По окончании Второй мировой войны отношение к СССР со стороны западного общественного мнения изменилось, не столь доброжелательно стали воспринимать и русскую эмиграцию. Иными были и настроения историков-эмигрантов. Для историографии русского зарубежья второй половины ХХ в. характерно болезненное восприятие процессов культурной ассимиляции. Оценка обрядовых реформ в Русской церкви XVII в. по-прежнему преломлялась сквозь призму церковного раскола. Именно поэтому позиция старообрядцев, отторгавших чужеродные инновации, стала находить большое понимание и сочувствие. Старообрядцы, ранее однозначно осуждавшиеся как «раскольники», теперь вызывали симпатии как борцы за сохранение русской национальной идентичности против иноземного чужебесия. Напротив, сторонники обрядовой реформы, сам патриарх Никон, его идеологические предшественники и последователи виделись проводниками чужеродного влияния, латинства [1].
Весьма характерно в этом смысле мнение протоиерея Александра Шмемана (декана Св. Владимирской духовной академии Американской православной церкви). Он прямо указывал на то, что, по его мнению, результатом никоновских обрядовых реформ стал импорт в Россию латинства под видом греческого православия.
«Отцами русского нового богословия» о. Александр считал Симеона Полоцкого и Паисия Лигарида, которых он характеризовал как очевидных «латынников». А. Шмеман указывал, что, прежде чем быть примененной в России, псевдогреческая реформа прошла апробацию в Малороссии. «В XVII веке, - писал он, - встреча с Западом произошла через киевское православие. Митрополит Киевский Петр Могила (1633-1647 гг.) - это был убежденный западник, западник по вкусам и привычкам. В Киеве он основал латино-польское училище, вскоре поглотившее братское. Программа этой школы была взята из иезуитских школ и преподавали в ней учителя, прошедшие польские иезуитские коллегии. Постепенно право-
славные традиции были переложены в латинские схоластические категории. Православное исповедание, надписываемое именем Могилы, было исповеданием, в сущности, латинским. По латыни оно и было написано. Оно отвергало, правда, папский примат, но весь дух его был католическим. С Могилы же начинается проникновение латинских формул и теорий в православное богослужение» [2, с. 183].
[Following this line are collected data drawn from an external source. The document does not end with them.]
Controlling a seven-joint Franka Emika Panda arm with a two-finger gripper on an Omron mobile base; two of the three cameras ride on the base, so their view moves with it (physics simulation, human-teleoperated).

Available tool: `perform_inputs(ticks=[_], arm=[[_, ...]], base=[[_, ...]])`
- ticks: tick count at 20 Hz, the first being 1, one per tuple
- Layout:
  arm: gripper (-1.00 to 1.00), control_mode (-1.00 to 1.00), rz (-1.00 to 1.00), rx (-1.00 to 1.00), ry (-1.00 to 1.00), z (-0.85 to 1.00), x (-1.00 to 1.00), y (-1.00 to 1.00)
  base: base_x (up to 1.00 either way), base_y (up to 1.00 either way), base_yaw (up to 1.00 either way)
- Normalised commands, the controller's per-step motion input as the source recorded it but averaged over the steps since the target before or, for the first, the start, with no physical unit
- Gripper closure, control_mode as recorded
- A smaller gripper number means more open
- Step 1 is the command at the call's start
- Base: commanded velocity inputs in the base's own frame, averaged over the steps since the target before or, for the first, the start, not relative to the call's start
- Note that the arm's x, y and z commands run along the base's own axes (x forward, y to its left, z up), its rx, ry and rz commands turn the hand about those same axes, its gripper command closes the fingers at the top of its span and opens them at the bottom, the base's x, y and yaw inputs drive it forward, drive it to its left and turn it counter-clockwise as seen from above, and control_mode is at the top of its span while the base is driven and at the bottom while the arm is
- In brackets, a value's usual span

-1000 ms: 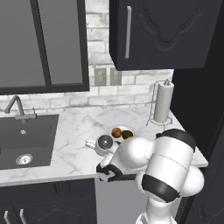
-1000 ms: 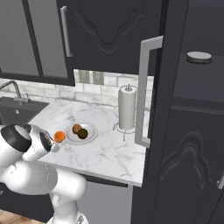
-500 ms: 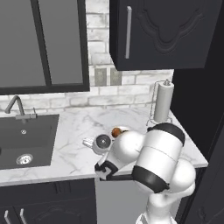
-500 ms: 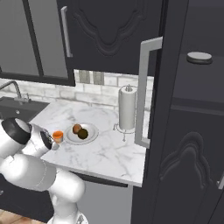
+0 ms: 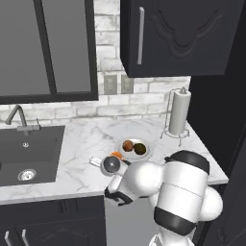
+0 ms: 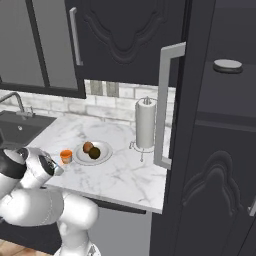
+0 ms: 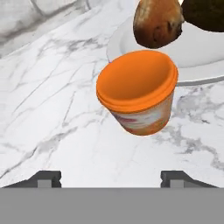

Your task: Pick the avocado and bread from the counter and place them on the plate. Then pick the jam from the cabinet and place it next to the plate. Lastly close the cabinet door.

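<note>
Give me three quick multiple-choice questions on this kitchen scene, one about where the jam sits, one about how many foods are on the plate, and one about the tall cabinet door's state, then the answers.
1. Where is the jam jar?
A. inside the cabinet
B. on the counter beside the plate
C. in the sink

2. How many food lumps lie on the plate?
A. none
B. one
C. two

3. What is the state of the tall cabinet door?
A. open
B. closed
C. missing

Answers:
1. B: the orange-lidded jar stands on the marble just off the plate's rim.
2. C: the bread and the avocado both rest on it.
3. A: the door swings out toward the camera in the right base view, with a shelf showing behind it.
</note>
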Motion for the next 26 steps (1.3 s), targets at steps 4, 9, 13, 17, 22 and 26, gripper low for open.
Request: perform_inputs(ticks=[4,9,13,17,22,26], arm=[[-1.0,-1.0,0.0,0.0,-0.04,0.15,-0.91,-0.05],[-1.0,-1.0,0.0,0.0,-0.04,0.56,-0.72,0.0],[-1.0,-1.0,0.0,0.0,0.0,0.76,-0.59,0.0],[-1.0,-1.0,-0.07,0.0,0.0,0.72,-0.54,-0.01],[-1.0,-1.0,-0.1,0.0,0.0,0.73,-0.5,-0.16],[-1.0,-1.0,-0.08,0.0,-0.01,0.78,-0.41,-0.33]], base=[[0.0,0.0,0.0],[0.0,0.0,0.0],[0.0,0.0,0.0],[0.0,0.0,0.0],[0.0,0.0,0.0],[0.0,0.0,0.0]])
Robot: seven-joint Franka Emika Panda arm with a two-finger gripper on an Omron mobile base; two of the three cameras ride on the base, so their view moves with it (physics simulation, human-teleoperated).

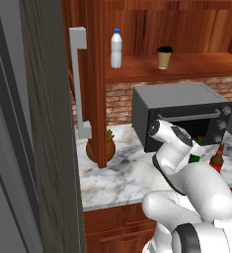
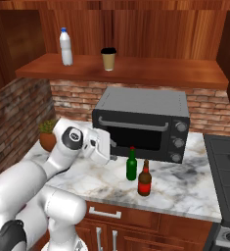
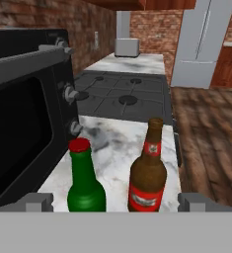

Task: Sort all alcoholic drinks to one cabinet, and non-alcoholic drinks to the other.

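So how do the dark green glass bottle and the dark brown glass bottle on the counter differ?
The dark green glass bottle has a red cap and no label; the dark brown glass bottle has a brown top and red labels on neck and body. The green one stands nearer the black toaster oven, the brown one nearer the counter's front edge. Both are slim, long-necked and upright on the marble counter, side by side.

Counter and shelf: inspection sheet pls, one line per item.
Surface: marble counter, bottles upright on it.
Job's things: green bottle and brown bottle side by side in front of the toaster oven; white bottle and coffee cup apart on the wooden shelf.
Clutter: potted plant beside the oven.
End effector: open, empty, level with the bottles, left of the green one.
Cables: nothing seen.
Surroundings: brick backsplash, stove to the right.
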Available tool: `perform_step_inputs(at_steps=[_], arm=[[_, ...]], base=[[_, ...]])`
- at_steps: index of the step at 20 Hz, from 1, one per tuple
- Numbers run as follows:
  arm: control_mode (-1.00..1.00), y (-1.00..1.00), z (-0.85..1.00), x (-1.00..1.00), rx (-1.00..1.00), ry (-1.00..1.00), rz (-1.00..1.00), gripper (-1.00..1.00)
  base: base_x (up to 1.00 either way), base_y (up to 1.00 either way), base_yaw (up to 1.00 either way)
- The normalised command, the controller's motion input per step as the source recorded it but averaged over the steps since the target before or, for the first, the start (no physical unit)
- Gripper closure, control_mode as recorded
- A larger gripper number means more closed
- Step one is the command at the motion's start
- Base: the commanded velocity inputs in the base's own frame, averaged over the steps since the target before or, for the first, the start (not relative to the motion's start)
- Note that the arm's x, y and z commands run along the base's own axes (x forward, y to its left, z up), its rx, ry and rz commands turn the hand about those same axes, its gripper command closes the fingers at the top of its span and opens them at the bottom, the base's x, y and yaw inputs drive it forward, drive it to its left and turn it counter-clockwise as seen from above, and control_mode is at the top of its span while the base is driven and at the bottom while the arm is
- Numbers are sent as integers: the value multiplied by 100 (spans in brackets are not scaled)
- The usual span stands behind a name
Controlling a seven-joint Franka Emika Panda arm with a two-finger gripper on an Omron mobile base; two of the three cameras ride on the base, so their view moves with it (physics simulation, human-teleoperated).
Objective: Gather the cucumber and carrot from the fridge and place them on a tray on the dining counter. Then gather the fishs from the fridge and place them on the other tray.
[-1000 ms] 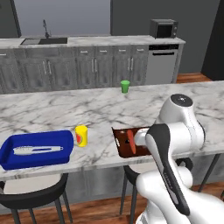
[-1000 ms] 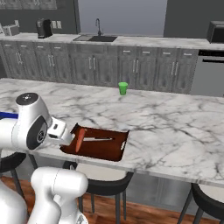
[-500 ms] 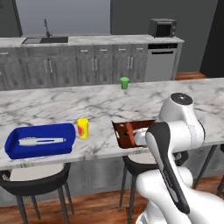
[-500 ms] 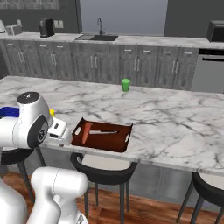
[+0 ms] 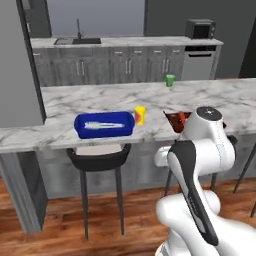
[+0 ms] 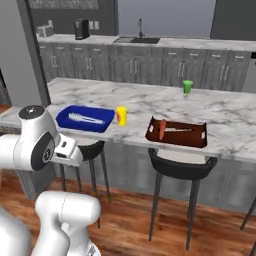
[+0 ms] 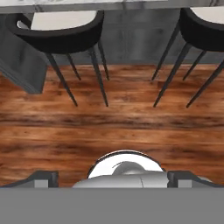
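Two trays on the marble tabletop, arm held back from it.

The blue tray (image 6: 82,119) lies near the front edge of the tabletop (image 6: 150,102), with a slim silver fish (image 6: 84,118) inside; a yellow cup (image 6: 121,115) stands just to its right. Further right is the brown tray (image 6: 176,133), holding a carrot (image 6: 162,129). A green cup (image 6: 187,86) stands at the far edge. Black stools (image 7: 65,33) stand below on the wood floor. The claw (image 7: 112,178) is wide and holds nothing.
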Motion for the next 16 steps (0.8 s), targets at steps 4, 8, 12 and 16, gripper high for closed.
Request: perform_step_inputs(at_steps=[4,8,12,16], arm=[[100,0,0,0,0,0,0,-100],[100,0,0,0,0,0,0,-100],[100,0,0,0,0,0,0,-100],[100,0,0,0,0,0,0,-100]], base=[[-32,100,15],[-5,100,22],[0,100,28],[0,100,30]])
Реконструируя диспут никонианской и старообрядческой партий, эмигрантская историография все более солидаризировалась с позицией «расколучителей». Вместе с тем в ряде работ прослеживается тенденция к выходу из состояния спора и достижению компромисса между обеими сторонами русского раскола. За каждой из них признавалась определенная историческая правота в интерпретации канонической традиции.
В историографии возникла любопытная тенденция - совершенно игнорировалось отторжение католицизма восточными церквями. Ни осуждение Ферраро-Флорентийской унии греческими патриархами, начиная с Г. Схола-рия, ни контакты Русской церкви с греческими патриархатами в XVI в., проходившие под знаменем общей борьбы с экспансией латинства, - никакие исторические факты не имели значения против утверждения о «папистской», «униатской» сущности новых греков. Греческое влияние абсолютно определенно относилось к «западническому» и трактовалось именно как латинское. Такие взгляды высказывали А. В. Карташев, Б. Башилов и др.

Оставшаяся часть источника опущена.